También reiteró que el salón de baile se estaba construyendo antes de lo previsto y por debajo del presupuesto, como un regalo para el pueblo estadounidense financiado por una coalición de donantes privados.
Sin embargo, los republicanos han intentado utilizar una parte de los 1.000 millones de dólares (740 millones de libras esterlinas) de fondos públicos para mejorar la seguridad del Servicio Secreto , un plan que fue desestimado por un organismo de control presupuestario en mayo.

Mira: La Casa Blanca revela sus planes para el salón de baile en enero de 2026.
El presidente Trump ha afirmado que el nuevo salón de baile es necesario para «acoger a la gente en grandes fiestas y visitas de Estado», y también ha dicho que es «vital para la seguridad nacional».
El edificio del salón de baile constaría de un amplio espacio para eventos en la superficie y un complejo de seguridad subterráneo. Trump insistió en la necesidad de este espacio tras el intento de asesinato ocurrido durante la cena de la Asociación de Corresponsales de la Casa Blanca en abril.
El National Trust for Historic Preservation celebró el fallo el viernes, señalando que no se podrá realizar ninguna construcción en superficie «a menos que y hasta que» el Congreso tome medidas.
«La Casa Blanca, un monumento mundial que simboliza la identidad estadounidense y los ideales de la democracia, pertenece al pueblo estadounidense», dijo Brent Leggs, presidente y director ejecutivo del National Trust.

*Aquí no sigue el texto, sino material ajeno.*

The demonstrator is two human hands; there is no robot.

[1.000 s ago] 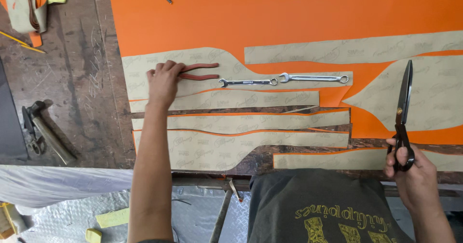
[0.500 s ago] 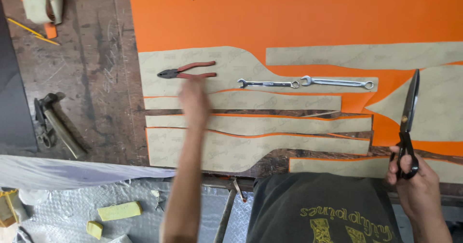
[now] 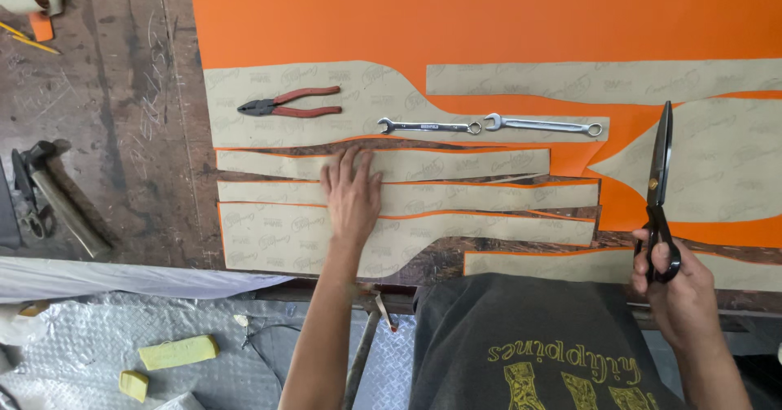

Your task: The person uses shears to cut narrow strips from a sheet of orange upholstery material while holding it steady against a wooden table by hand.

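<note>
A worn dark table (image 3: 122, 133) is carrying everything, and most of its top is lying under a wide orange sheet (image 3: 489, 19). Tan paper pattern pieces (image 3: 269, 243) are resting across the near part of that sheet in long, curved strips, one stacked just below another toward the table's front edge. The left hand (image 3: 352, 194) is lying flat on the middle strips, palm down, its grip spread apart and clamped on nothing, fingers pointing away from the person. The right hand (image 3: 680, 284) is hovering over the right front edge with its grip closed through the handles of black scissors (image 3: 658, 190), whose shut blades are pointing straight away over a tan piece. Red-handled pliers (image 3: 289, 103) are lying on the top pattern piece, beyond the left hand. Two silver wrenches (image 3: 489, 125) are sitting end to end just right of the pliers.
</note>
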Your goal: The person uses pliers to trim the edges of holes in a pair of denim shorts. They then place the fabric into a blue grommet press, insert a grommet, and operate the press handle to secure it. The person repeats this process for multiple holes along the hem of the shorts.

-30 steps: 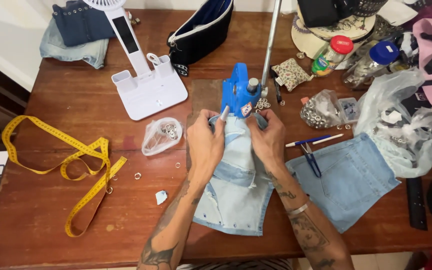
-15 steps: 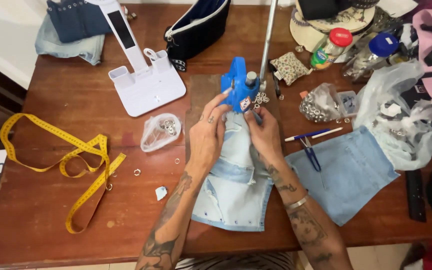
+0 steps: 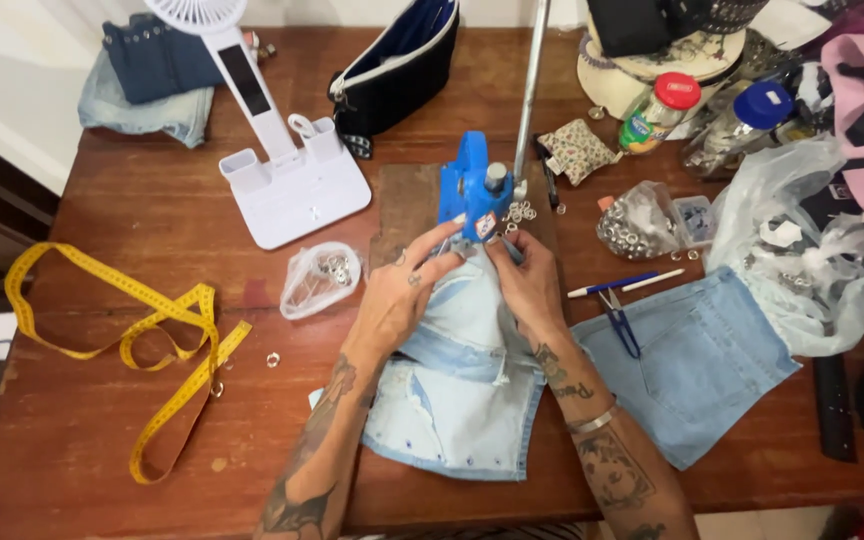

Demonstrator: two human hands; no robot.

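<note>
Both my hands hold a light blue denim piece at the foot of a blue hand press mounted on a wooden board. My left hand pinches the cloth's upper left edge under the press head. My right hand grips the cloth's upper right edge, fingertips at the press. The rest of the denim hangs toward the table's near edge, with small studs along its hem.
A yellow tape measure lies at left. A small bag of metal rings sits beside my left hand. A white desk fan stand, a second denim piece, blue snips, a pen and bags of hardware fill the right.
My hands have shifted the denim's top edge closer under the press head. My left fingers have spread and reset on the cloth.
</note>
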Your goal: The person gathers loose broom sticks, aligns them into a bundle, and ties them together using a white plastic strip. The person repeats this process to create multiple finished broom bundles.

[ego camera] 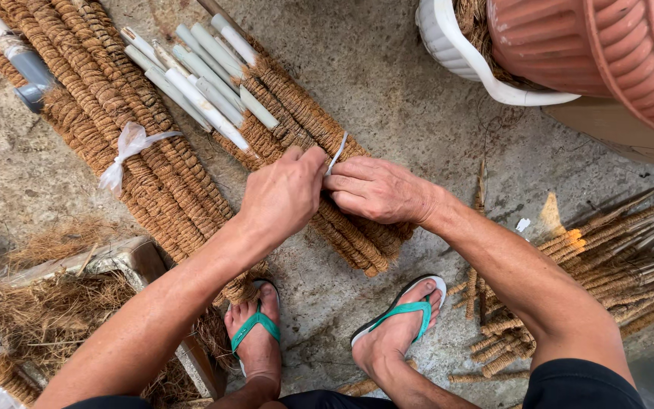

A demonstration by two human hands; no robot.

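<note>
- Bundle of coir-wrapped poles (304, 144) lies on the concrete floor (418, 98), long axis diagonal, white pipe ends pointing upper left.
- Left hand (285, 193) and right hand (376, 189) both pinch the white strap (336, 154) across it, fingers closed.

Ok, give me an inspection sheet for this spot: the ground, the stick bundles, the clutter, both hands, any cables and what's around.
Surface: rough grey concrete floor, dusty, with loose fibre bits.
Job's things: bundle of brown coir-wrapped sticks with white pipe ends lies under both hands; thin white strap rises between the hands.
Clutter: second, tied coir-stick bundle at left with a white plastic tie; scattered thinner coir sticks at right; loose brown fibre pile at lower left.
Hands: left hand and right hand both press on the bundle, fingers at the strap.
Cables: nothing seen.
Surroundings: terracotta plastic pot, white plastic tub, feet in green-strapped flip-flops.
</note>
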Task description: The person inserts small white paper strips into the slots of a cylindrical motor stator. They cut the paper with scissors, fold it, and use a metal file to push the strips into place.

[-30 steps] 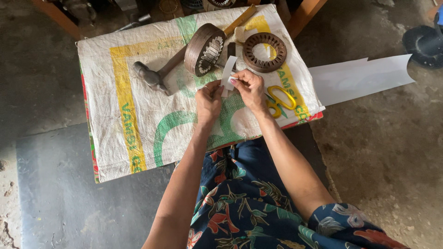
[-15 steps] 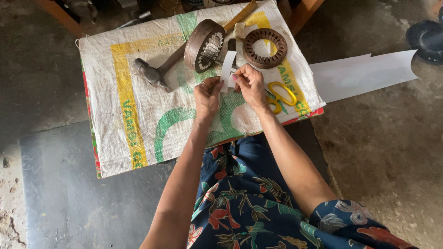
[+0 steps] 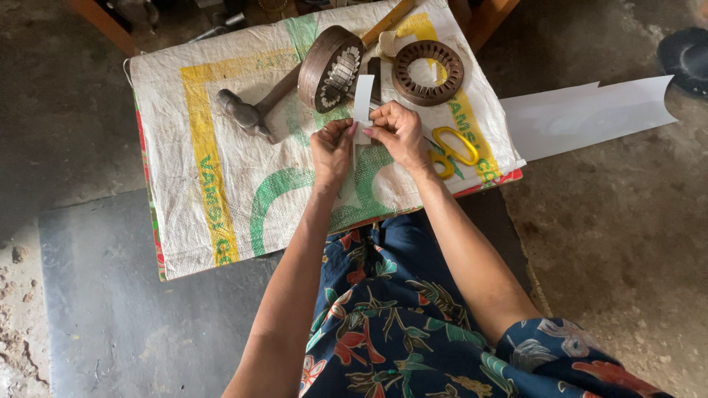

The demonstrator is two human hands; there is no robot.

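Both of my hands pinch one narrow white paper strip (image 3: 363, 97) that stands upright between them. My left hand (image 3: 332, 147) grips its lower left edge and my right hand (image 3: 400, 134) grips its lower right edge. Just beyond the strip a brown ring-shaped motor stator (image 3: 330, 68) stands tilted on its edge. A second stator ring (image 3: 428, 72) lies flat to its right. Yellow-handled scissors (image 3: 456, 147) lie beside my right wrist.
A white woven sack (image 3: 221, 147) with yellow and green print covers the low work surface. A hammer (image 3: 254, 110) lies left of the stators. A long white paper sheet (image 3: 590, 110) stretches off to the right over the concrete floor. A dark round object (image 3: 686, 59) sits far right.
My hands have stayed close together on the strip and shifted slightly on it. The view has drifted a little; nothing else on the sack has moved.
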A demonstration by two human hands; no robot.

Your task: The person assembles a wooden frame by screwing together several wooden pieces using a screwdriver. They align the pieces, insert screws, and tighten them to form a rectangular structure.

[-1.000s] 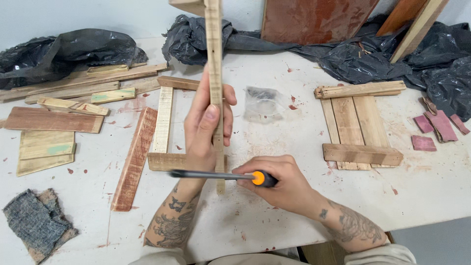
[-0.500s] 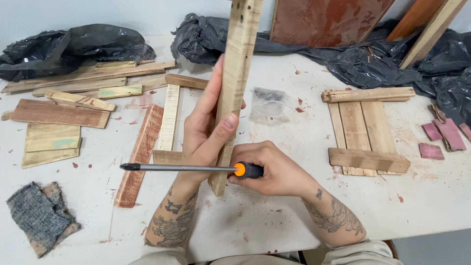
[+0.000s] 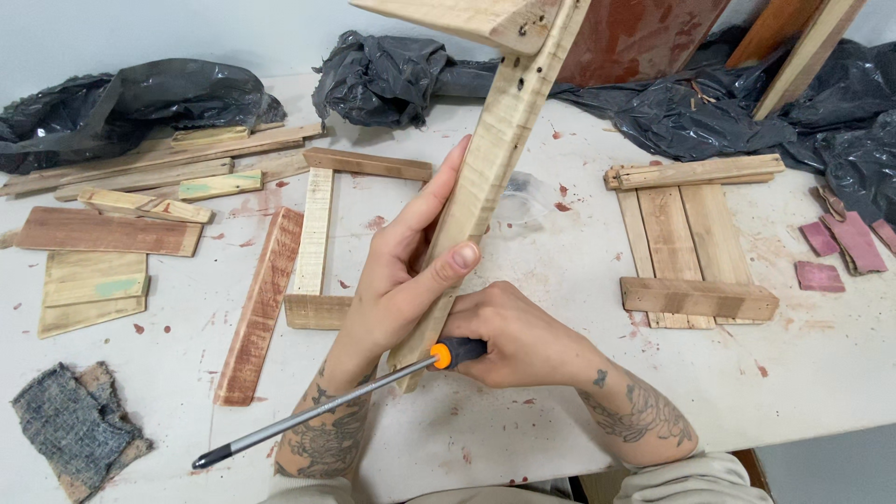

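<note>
Pale wooden slat (image 3: 485,177), orange-and-black screwdriver handle (image 3: 455,354).

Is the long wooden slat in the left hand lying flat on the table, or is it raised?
Raised and tilted. The left hand grips the wooden slat; its top leans up and right, out of view.

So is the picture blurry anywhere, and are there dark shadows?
Head view: even, soft light, only faint shadows under the hands and the screwdriver; the left hand and the tilted plank look sharp; the plank's top end looms big and runs off the frame; the black bags show small shiny glints; the table's far edges bend a little, as through a wide lens.
</note>
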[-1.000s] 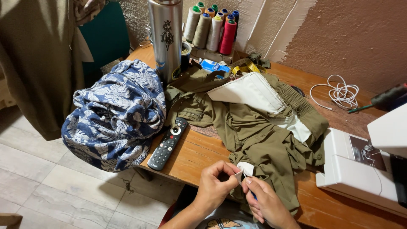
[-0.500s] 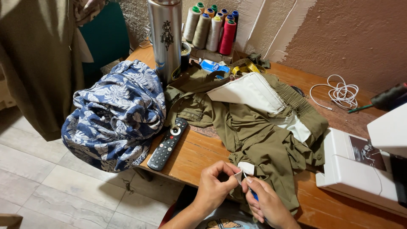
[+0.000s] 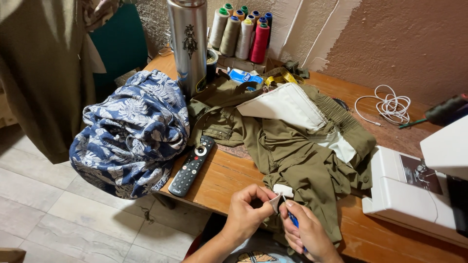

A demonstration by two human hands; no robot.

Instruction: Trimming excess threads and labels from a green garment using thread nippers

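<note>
Hands work close together at the near edge of the brown wooden table (image 3: 219, 178); the left hand (image 3: 246, 212) pinches a small white fabric tab (image 3: 277, 198) sewn to the crumpled olive-green cloth garment (image 3: 297, 156), thumb and forefinger closed on it; the right hand (image 3: 307, 234) is closed around a slim blue-handled tool (image 3: 294, 220), its tip set against the same tab; what kind of tool it is cannot be told. The garment lies spread over the middle of the table, its pale lining turned up, one end hanging over the near edge at the hands. Progress, by judgement only: the tab remains attached to the garment, so the work on it appears under way and not finished; how many stitches are cut is too small to tell. A black remote control (image 3: 192, 165) lies left of the garment, just beside a blue and white leaf-print bundle of fabric (image 3: 129, 134); a white sewing machine (image 3: 414, 190) stands at the right; coloured thread cones (image 3: 241, 31) and a tall steel flask (image 3: 187, 41) stand at the back.
</note>
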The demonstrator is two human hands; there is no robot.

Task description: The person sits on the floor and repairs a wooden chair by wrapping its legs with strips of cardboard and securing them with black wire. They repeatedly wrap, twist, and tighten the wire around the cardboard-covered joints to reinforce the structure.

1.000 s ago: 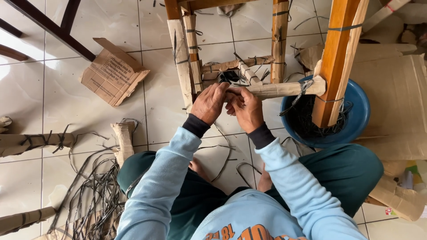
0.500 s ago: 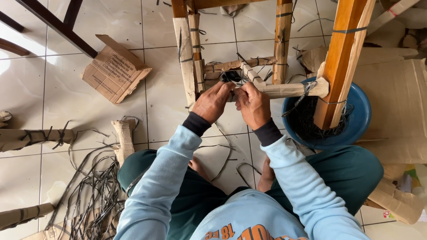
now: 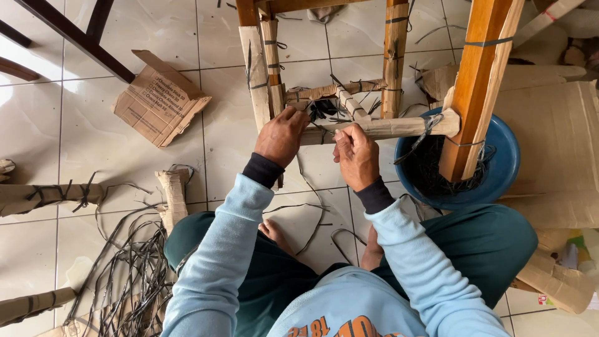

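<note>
Seated person working on a wooden chair frame whose rails are wrapped in brown cardboard. The left hand (image 3: 282,134) is resting with curled fingers on the wrapped horizontal rail (image 3: 380,128), near its junction with the wrapped leg (image 3: 256,68). The right hand (image 3: 355,155) is lying just below the same rail, thumb and forefinger pinching together on a thin dark strap (image 3: 321,111) that is bunching at the junction between the two hands. To the right, a blue basin (image 3: 502,156) is sitting on the tiled floor (image 3: 81,112), holding cut straps, with a bare wooden leg (image 3: 477,81) rising in front of it. A flattened cardboard box (image 3: 159,100) is lying at the left; loose straps (image 3: 131,274) are piling up beside the left knee.
</note>
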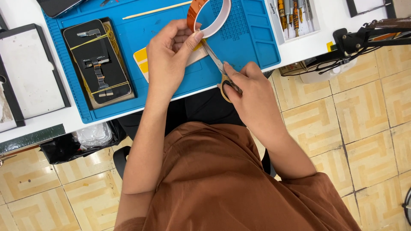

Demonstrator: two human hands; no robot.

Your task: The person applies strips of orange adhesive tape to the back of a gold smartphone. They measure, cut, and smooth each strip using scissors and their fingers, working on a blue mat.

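Observation:
My left hand (171, 55) holds a roll of amber tape (209, 15) with a white inner core, pinching its free end between thumb and fingers above the blue work mat (252, 47). My right hand (250, 90) grips small scissors (218, 70) with yellowish handles; their blades point up to the tape end at my left fingertips. An opened phone (97, 62), bound with yellow rubber bands, lies on a dark tray at the mat's left.
A yellow and white card (141, 62) lies under my left hand. A thin wooden stick (156, 10) rests at the mat's top. A tool holder (293, 15) stands at the right, black trays (30, 72) at the left, a black arm stand (364, 38) far right.

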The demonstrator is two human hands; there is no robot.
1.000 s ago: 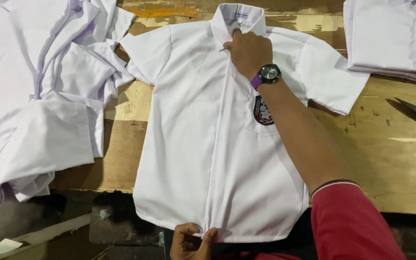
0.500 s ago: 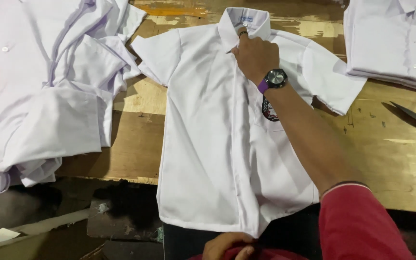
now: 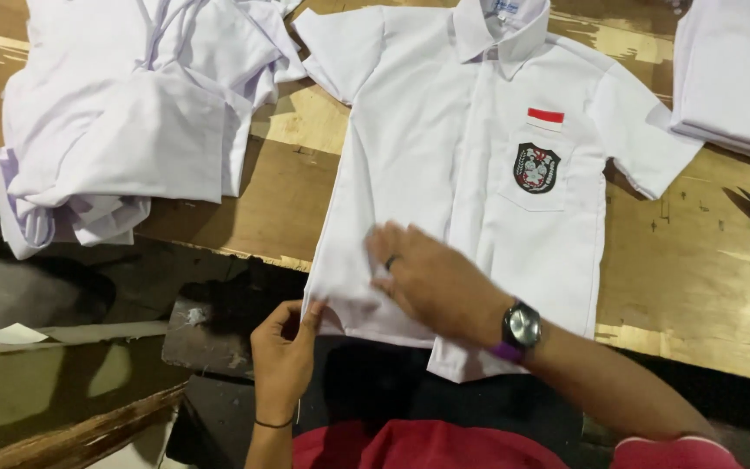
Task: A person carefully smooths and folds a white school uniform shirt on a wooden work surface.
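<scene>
From my remote seat I see a white short-sleeved school shirt [image 3: 444,174] spread face up on the wooden table [image 3: 696,269], collar at twelve o'clock and hem hanging over the near edge at six. The left hand [image 3: 284,347] pinches the hem corner at about seven o'clock between thumb and fingers, seemingly to keep the cloth taut. The right hand [image 3: 431,278], blurred, lies flat and open across the lower front, fingers spread, probably pressing wrinkles out (a wristwatch [image 3: 521,326] sits on that wrist). A crest patch [image 3: 536,168] marks the chest pocket. Rumpled white shirts [image 3: 123,113] pile at ten o'clock; a folded stack [image 3: 731,78] sits at two o'clock.
</scene>
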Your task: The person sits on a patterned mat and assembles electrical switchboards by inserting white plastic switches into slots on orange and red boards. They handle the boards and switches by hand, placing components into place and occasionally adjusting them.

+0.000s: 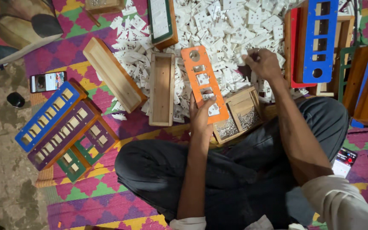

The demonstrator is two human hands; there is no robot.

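Fingers of left hand (201,115) clamped on orange panel's (204,81) lower end, right hand (264,64) fingers pinched in white switch pile (231,25)

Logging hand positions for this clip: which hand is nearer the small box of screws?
Left. The left hand grips the orange panel right beside the box of screws; the right hand is farther up, in the white parts pile.

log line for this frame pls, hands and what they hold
left hand holds orange panel | right hand picks in white switch pile | screw box at knee
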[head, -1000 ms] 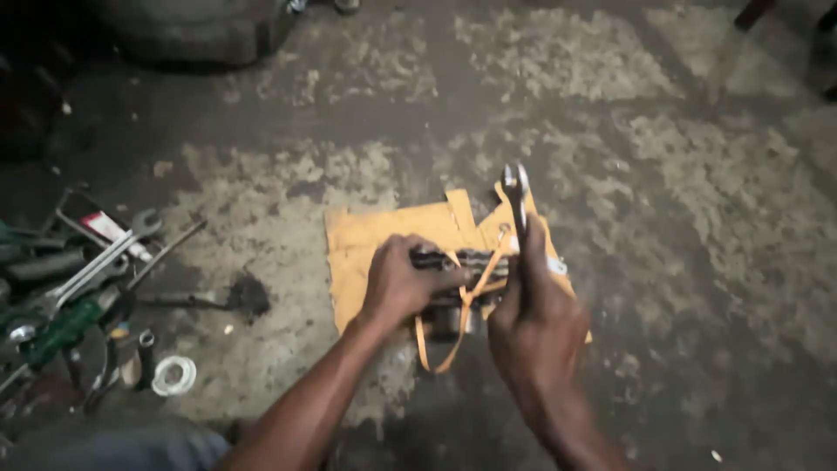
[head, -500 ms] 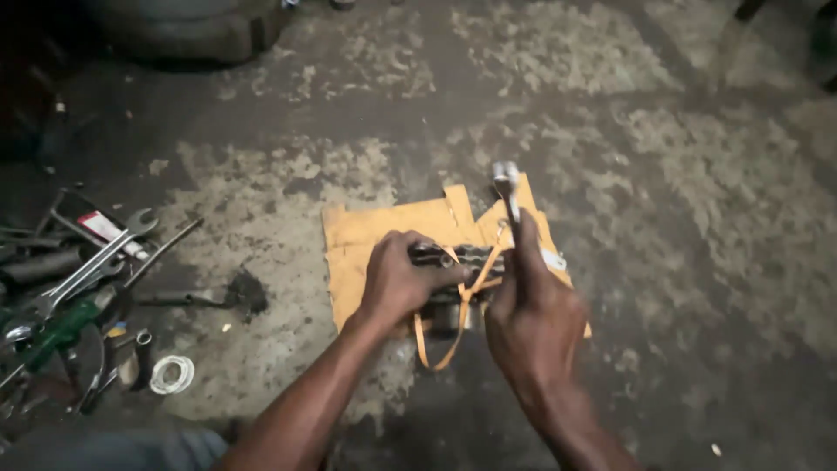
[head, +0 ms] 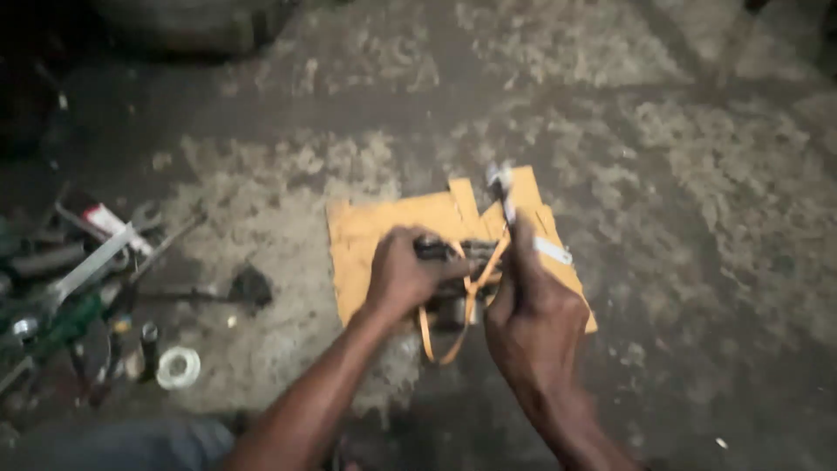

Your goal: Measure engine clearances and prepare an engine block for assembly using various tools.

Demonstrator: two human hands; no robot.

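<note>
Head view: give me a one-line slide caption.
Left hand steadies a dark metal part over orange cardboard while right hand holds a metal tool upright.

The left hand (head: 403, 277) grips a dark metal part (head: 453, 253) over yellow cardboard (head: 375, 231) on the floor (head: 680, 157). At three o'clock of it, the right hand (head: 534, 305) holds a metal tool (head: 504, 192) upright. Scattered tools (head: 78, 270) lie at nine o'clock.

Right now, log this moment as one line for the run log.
left hand: grips dark metal part | right hand: holds metal tool upright | under: orange cardboard | left: tool pile
</note>
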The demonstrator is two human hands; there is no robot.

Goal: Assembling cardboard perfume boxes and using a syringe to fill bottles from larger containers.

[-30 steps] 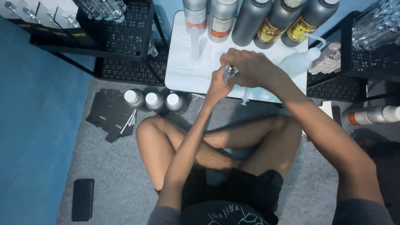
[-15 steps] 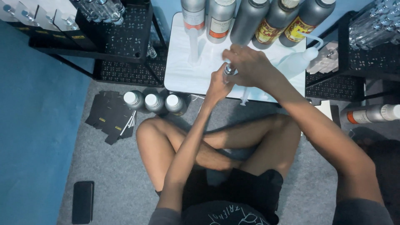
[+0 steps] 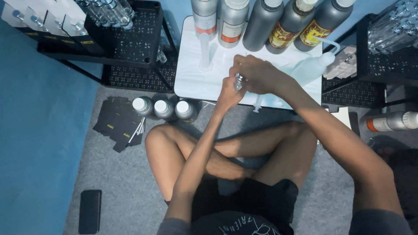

«El National Trust for Historic Preservation y sus socios se enorgullecen de defender este monumento irremplazable en nombre de todos los estadounidenses.»
Trump ha promocionado repetidamente el proyecto del salón de baile desde que dio a conocer los planes para el mismo en julio de 2025. Habría sido la modificación estructural más importante de la residencia presidencial en más de 70 años.
Pero el proyecto se ha visto envuelto en problemas legales desde octubre, cuando la administración Trump demolió el Ala Este, construida en 1902, para dar comienzo a la construcción. Inicialmente, Trump afirmó que el proyecto estaría «cerca» del Ala Este, no que esta sería demolida.
Los abogados del gobierno han argumentado que el complejo de seguridad adicional y las características incluidas en el proyecto del salón de baile son necesarias para proteger el complejo de la Casa Blanca de drones, misiles balísticos, riesgos biológicos y otras amenazas; cambios esenciales para proteger al presidente, su familia y su personal. Trump declaró el viernes que la construcción incluye refugios antibombas, hospitales, instalaciones médicas e instalaciones militares de alto secreto.
Pero la organización Trust afirmó que no había motivo para «perturbar» la Casa Blanca y argumentó que tener un salón de baile no constituye una emergencia de seguridad nacional.
El panel de tres jueces del tribunal de apelaciones declaró el viernes que su fallo «no tiene absolutamente nada que ver con si el salón de baile propuesto es deseable», ni se pronuncia sobre si la administración finalmente construirá el salón de baile.
«Lo que esto significa es que los demandados no pueden hacerlo durante el proceso judicial acelerado del tribunal de distrito sin obtener la autorización del Congreso, tal como lo exigen la Constitución y las leyes», decía la orden.